WORK INSTRUCTION: Repeat the data exactly, so that every line matches the original.
*** DATASET EXTRACT ***
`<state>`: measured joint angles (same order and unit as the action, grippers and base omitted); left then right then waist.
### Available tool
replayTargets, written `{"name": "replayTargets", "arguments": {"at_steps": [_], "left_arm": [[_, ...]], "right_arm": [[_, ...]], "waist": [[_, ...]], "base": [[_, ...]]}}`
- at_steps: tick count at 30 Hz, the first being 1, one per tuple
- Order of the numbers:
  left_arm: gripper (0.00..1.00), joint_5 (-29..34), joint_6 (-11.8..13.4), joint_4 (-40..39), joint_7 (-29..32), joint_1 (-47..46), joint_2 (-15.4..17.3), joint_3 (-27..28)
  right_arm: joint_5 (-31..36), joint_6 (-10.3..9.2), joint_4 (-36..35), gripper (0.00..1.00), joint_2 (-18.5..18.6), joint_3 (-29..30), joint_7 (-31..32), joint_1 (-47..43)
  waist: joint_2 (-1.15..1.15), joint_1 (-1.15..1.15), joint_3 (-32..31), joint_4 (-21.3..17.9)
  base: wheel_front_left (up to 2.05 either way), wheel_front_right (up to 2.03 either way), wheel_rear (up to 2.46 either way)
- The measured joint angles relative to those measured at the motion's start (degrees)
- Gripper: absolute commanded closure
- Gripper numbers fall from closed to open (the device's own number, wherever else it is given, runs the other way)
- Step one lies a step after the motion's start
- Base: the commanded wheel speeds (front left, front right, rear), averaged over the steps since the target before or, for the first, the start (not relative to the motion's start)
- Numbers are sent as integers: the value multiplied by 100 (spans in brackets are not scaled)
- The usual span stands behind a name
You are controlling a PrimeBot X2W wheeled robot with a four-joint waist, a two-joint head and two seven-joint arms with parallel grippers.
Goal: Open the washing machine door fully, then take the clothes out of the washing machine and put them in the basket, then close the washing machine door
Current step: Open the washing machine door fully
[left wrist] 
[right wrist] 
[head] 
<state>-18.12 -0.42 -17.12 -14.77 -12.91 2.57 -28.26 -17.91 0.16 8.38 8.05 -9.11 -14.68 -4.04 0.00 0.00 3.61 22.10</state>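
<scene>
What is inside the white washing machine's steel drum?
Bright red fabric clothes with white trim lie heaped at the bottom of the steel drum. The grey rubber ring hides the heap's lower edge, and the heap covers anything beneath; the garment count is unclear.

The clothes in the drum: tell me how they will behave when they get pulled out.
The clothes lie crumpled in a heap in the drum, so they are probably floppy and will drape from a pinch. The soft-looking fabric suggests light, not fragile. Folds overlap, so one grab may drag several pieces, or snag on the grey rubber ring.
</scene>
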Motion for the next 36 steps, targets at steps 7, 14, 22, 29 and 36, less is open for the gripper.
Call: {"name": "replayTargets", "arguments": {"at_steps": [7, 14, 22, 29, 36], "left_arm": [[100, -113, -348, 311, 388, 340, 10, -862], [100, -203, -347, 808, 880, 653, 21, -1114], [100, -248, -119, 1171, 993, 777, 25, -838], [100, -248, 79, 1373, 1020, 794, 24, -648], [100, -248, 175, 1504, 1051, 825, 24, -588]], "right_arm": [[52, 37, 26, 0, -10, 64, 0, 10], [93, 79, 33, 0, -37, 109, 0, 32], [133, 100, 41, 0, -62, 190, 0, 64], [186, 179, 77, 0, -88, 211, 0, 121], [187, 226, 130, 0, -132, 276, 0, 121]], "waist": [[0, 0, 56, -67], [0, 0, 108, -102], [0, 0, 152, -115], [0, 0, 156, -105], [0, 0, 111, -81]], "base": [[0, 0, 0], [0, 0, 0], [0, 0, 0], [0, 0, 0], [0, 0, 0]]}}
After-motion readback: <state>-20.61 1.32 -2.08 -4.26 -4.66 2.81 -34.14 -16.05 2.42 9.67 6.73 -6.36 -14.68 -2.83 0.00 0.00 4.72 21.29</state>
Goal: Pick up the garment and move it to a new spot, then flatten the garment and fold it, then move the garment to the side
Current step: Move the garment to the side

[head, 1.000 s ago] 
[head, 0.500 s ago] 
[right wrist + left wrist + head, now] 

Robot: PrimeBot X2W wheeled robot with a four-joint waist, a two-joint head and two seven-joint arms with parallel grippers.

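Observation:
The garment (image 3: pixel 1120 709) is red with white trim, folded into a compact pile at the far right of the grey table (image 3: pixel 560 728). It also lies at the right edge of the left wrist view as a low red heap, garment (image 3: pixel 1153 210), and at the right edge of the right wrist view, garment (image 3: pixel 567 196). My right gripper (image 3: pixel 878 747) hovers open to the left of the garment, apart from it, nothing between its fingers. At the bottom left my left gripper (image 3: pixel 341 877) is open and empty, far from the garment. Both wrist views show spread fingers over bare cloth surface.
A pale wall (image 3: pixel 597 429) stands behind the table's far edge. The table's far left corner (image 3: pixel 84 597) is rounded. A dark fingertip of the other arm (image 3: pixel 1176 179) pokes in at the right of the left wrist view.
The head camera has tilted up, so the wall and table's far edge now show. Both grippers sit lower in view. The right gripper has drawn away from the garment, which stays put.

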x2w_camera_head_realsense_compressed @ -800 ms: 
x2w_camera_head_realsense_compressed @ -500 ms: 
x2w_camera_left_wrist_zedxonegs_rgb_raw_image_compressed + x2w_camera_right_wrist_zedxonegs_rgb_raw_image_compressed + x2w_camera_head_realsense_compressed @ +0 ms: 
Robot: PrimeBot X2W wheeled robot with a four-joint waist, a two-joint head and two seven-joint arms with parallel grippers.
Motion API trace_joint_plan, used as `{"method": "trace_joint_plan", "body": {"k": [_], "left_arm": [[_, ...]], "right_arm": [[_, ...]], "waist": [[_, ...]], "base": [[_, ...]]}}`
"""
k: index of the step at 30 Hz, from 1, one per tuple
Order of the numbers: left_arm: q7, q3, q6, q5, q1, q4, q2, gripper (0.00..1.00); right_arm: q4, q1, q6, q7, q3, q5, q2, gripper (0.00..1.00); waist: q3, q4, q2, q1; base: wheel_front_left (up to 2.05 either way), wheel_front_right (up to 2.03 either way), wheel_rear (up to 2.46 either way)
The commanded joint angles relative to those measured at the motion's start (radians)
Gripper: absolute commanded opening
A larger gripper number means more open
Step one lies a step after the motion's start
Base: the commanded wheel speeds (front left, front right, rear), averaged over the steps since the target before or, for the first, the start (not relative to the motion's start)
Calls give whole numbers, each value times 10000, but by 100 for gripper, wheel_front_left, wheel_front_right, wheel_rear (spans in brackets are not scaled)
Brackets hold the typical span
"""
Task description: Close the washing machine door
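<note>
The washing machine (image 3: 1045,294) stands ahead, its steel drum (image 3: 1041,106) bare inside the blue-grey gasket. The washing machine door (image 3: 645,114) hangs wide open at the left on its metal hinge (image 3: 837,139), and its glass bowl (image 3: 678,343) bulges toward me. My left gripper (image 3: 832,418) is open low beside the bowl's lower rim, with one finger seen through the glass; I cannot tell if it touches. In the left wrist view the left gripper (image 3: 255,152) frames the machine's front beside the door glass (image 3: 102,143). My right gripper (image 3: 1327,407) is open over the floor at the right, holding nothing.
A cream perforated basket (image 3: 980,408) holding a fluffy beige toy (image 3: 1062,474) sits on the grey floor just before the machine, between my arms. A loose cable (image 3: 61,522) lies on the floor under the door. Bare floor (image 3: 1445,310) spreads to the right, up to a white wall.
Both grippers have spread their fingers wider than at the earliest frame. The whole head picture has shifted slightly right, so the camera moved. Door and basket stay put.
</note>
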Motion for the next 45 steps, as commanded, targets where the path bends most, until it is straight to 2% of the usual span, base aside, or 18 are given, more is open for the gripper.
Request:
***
WRITTEN SOLUTION:
`<state>`: measured joint angles (same order and unit as the action, grippers and base omitted); left then right then waist.
### Available tool
replayTargets, written `{"name": "replayTargets", "arguments": {"at_steps": [_], "left_arm": [[_, ...]], "right_arm": [[_, ...]], "waist": [[_, ...]], "base": [[_, ...]]}}`
- at_steps: tick count at 30 Hz, the first being 1, one per tuple
- Order of the numbers:
  left_arm: gripper (0.00..1.00), joint_5 (-29..34), joint_6 (-11.8..13.4), joint_4 (-40..39), joint_7 (-29..32), joint_1 (-47..46), joint_2 (-15.4..17.3), joint_3 (-27..28)
  right_arm: joint_5 (-31..36), joint_6 (-10.3..9.2), joint_4 (-36..35), gripper (0.00..1.00), joint_2 (-18.5..18.6), joint_3 (-29..30), joint_7 (-31..32), joint_1 (-47..43)
  waist: joint_2 (-1.15..1.15), joint_1 (-1.15..1.15), joint_3 (-32..31), joint_4 (-21.3..17.9)
  base: wheel_front_left (up to 2.05 either way), wheel_front_right (up to 2.03 either way), wheel_rear (up to 2.46 either way)
- The measured joint angles relative to those measured at the motion's start (degrees)
- Gripper: absolute commanded closure
- Gripper numbers fall from closed to open (the device's own number, wherever else it is given, runs the other way)
- Step one lies a step after the motion's start
- Base: the commanded wheel speeds (front left, front right, rear), averaged over the steps since the target before or, for the first, the start (not relative to the motion's start)
- Numbers are sent as integers: the value multiplied by 100 (spans in brackets are not scaled)
- The usual span stands behind a name
You are controlling a PrimeBot X2W wheeled robot with a four-joint waist, a two-joint head and two seven-joint arms with parallel grippers.
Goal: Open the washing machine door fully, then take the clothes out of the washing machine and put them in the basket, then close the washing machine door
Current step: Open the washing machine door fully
[left wrist] 
[right wrist] 
[head] 
<state>-18.12 -0.42 -17.12 -14.77 -12.91 2.57 -28.26 -17.91 0.16 8.38 8.05 -9.11 -14.68 -4.04 0.00 0.00 3.61 22.10</state>
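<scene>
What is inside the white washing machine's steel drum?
Bright red fabric clothes with white trim lie heaped at the bottom of the steel drum. The grey rubber ring hides the heap's lower edge, and the heap covers anything beneath; the garment count is unclear.

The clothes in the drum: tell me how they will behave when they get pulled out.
The clothes lie crumpled in a heap in the drum, so they are probably floppy and will drape from a pinch. The soft-looking fabric suggests light, not fragile. Folds overlap, so one grab may drag several pieces, or snag on the grey rubber ring.
</scene>
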Motion for the next 36 steps, targets at steps 7, 14, 22, 29 and 36, less is open for the gripper.
Call: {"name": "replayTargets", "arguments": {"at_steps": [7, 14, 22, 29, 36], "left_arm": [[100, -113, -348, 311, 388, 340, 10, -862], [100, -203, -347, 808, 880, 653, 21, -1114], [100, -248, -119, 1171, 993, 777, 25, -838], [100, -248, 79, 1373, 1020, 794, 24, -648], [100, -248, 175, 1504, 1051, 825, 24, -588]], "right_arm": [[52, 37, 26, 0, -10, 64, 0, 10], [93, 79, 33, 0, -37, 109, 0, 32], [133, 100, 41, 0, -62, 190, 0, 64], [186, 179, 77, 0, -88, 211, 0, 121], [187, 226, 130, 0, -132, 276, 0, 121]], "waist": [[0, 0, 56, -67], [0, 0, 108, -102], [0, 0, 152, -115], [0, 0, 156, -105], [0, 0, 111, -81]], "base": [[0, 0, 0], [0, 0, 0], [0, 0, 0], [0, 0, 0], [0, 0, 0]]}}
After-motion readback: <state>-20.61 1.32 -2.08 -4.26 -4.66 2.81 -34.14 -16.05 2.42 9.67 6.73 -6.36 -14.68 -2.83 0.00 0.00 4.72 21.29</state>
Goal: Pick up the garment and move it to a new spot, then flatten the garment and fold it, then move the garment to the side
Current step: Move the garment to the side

[head, 1.000 s ago] 
[head, 0.500 s ago] 
[right wrist + left wrist + head, now] 

Robot: PrimeBot X2W wheeled robot with a four-joint waist, a two-joint head and two seven-joint arms with parallel grippers.

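Observation:
The garment (image 3: pixel 1120 709) is red with white trim, folded into a compact pile at the far right of the grey table (image 3: pixel 560 728). It also lies at the right edge of the left wrist view as a low red heap, garment (image 3: pixel 1153 210), and at the right edge of the right wrist view, garment (image 3: pixel 567 196). My right gripper (image 3: pixel 878 747) hovers open to the left of the garment, apart from it, nothing between its fingers. At the bottom left my left gripper (image 3: pixel 341 877) is open and empty, far from the garment. Both wrist views show spread fingers over bare cloth surface.
A pale wall (image 3: pixel 597 429) stands behind the table's far edge. The table's far left corner (image 3: pixel 84 597) is rounded. A dark fingertip of the other arm (image 3: pixel 1176 179) pokes in at the right of the left wrist view.
The head camera has tilted up, so the wall and table's far edge now show. Both grippers sit lower in view. The right gripper has drawn away from the garment, which stays put.
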
x2w_camera_head_realsense_compressed @ -800 ms: 
x2w_camera_head_realsense_compressed @ -500 ms: 
x2w_camera_left_wrist_zedxonegs_rgb_raw_image_compressed + x2w_camera_right_wrist_zedxonegs_rgb_raw_image_compressed + x2w_camera_head_realsense_compressed @ +0 ms: 
Robot: PrimeBot X2W wheeled robot with a four-joint waist, a two-joint head and two seven-joint arms with parallel grippers.
Motion API trace_joint_plan, used as `{"method": "trace_joint_plan", "body": {"k": [_], "left_arm": [[_, ...]], "right_arm": [[_, ...]], "waist": [[_, ...]], "base": [[_, ...]]}}`
"""
k: index of the step at 30 Hz, from 1, one per tuple
Order of the numbers: left_arm: q7, q3, q6, q5, q1, q4, q2, gripper (0.00..1.00); right_arm: q4, q1, q6, q7, q3, q5, q2, gripper (0.00..1.00); waist: q3, q4, q2, q1; base: wheel_front_left (up to 2.05 either way), wheel_front_right (up to 2.03 either way), wheel_rear (up to 2.46 either way)
The commanded joint angles relative to those measured at the motion's start (radians)
Gripper: absolute commanded opening
A larger gripper number means more open
Step one lies a step after the motion's start
Base: the commanded wheel speeds (front left, front right, rear), averaged over the steps since the target before or, for the first, the start (not relative to the motion's start)
Calls give whole numbers, each value times 10000, but by 100 for gripper, wheel_front_left, wheel_front_right, wheel_rear (spans in brackets are not scaled)
Brackets hold the typical span
"""
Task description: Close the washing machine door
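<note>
The washing machine (image 3: 1045,294) stands ahead, its steel drum (image 3: 1041,106) bare inside the blue-grey gasket. The washing machine door (image 3: 645,114) hangs wide open at the left on its metal hinge (image 3: 837,139), and its glass bowl (image 3: 678,343) bulges toward me. My left gripper (image 3: 832,418) is open low beside the bowl's lower rim, with one finger seen through the glass; I cannot tell if it touches. In the left wrist view the left gripper (image 3: 255,152) frames the machine's front beside the door glass (image 3: 102,143). My right gripper (image 3: 1327,407) is open over the floor at the right, holding nothing.
A cream perforated basket (image 3: 980,408) holding a fluffy beige toy (image 3: 1062,474) sits on the grey floor just before the machine, between my arms. A loose cable (image 3: 61,522) lies on the floor under the door. Bare floor (image 3: 1445,310) spreads to the right, up to a white wall.
Both grippers have spread their fingers wider than at the earliest frame. The whole head picture has shifted slightly right, so the camera moved. Door and basket stay put.
</note>
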Motion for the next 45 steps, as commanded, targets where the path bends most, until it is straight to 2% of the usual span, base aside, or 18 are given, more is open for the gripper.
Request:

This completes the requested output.